* Directions:
Starting at the first line of the material below and stopping after the line that includes "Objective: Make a", write the lines out again exactly. Drop any pictures.

* Given information:
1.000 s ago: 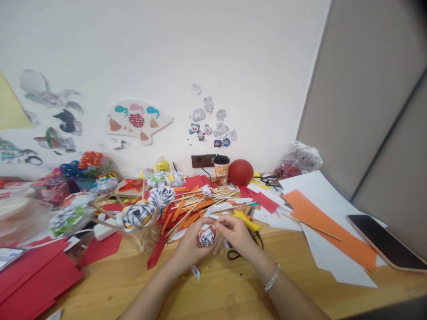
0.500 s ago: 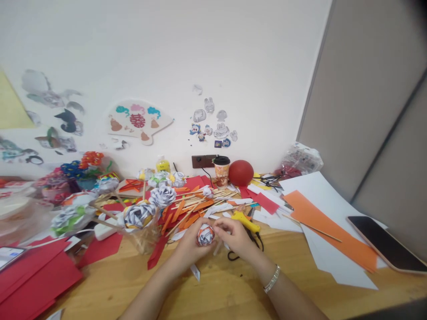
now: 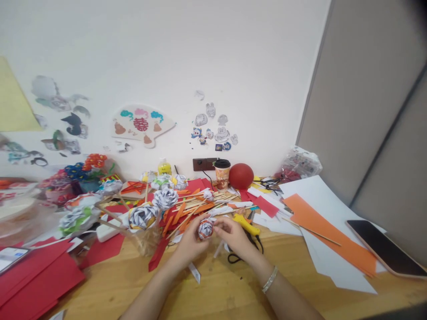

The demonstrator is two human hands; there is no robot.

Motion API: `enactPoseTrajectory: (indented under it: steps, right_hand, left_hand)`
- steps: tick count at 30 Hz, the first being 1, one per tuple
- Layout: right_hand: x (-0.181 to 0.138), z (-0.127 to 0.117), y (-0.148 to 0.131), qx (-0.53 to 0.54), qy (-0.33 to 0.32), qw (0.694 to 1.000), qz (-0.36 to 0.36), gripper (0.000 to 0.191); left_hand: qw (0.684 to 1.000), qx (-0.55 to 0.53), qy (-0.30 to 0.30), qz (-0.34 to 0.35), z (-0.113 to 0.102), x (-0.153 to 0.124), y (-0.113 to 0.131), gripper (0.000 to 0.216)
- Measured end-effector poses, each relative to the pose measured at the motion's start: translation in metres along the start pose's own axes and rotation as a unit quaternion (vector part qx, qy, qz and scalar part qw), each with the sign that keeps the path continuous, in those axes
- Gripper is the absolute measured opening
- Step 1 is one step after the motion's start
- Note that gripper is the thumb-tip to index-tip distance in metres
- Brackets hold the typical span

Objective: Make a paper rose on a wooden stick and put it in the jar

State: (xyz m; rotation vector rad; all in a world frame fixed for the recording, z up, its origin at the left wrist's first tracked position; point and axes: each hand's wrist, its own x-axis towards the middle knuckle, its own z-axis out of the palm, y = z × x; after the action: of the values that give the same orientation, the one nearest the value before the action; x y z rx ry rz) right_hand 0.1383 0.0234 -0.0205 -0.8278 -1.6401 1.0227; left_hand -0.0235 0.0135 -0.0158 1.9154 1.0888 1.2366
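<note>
A paper rose [image 3: 205, 229], white with grey edges and orange bits, sits in my left hand [image 3: 191, 242], whose fingers wrap round it from the left. My right hand [image 3: 231, 235] is pinched at the flower's right edge; whether it grips a petal or a separate strip is hidden by the fingers. Close to the right hand lies a yellow glue gun [image 3: 247, 224] with a black cord. A narrow white paper strip [image 3: 194, 272] rests on the wooden table [image 3: 213, 298] beneath my hands.
Wooden sticks [image 3: 190, 203] and orange strips are heaped behind my hands. Finished paper roses [image 3: 143, 216] stand at left, near red sheets [image 3: 36, 280]. A paper cup [image 3: 222, 175] and a red balloon [image 3: 241, 176] stand by the wall. Orange paper [image 3: 333, 233] and a phone [image 3: 383, 244] lie right.
The view has tilted and shifted slightly, so the scene sits a little lower. Both hands stay at the rose, which has turned slightly; the right fingers remain at its edge.
</note>
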Motion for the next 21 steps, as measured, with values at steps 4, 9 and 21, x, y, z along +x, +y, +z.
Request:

* Exercise answer:
1.000 s ago: 
0.500 s ago: 
now: 

The demonstrator is two human hands; there is no robot.

Motion API: `enactPoseTrajectory: (indented under it: steps, right_hand, left_hand)`
- steps: tick count at 30 Hz, the first being 1, one per tuple
- Layout: right_hand: x (-0.181 to 0.138), z (-0.127 to 0.117), y (-0.148 to 0.131), qx (-0.53 to 0.54), qy (-0.33 to 0.32), qw (0.694 to 1.000), qz (-0.36 to 0.36), gripper (0.000 to 0.191); left_hand: qw (0.684 to 1.000), qx (-0.55 to 0.53), qy (-0.30 to 0.30), qz (-0.34 to 0.35), z (-0.113 to 0.102), x (-0.153 to 0.124), y (-0.113 to 0.131), gripper (0.000 to 0.216)
- Measured end-effector poses, each relative to the pose measured at the motion's start: translation in metres along the start pose's own axes and rotation as a unit quaternion (vector part qx, qy, qz and scalar part qw), each with the sign that keeps the path continuous, in those axes
- Gripper is the absolute measured opening
- Step 1 is one step after the motion's start
- Note that gripper is the thumb-tip to index-tip distance in metres
- Brackets hold the typical span

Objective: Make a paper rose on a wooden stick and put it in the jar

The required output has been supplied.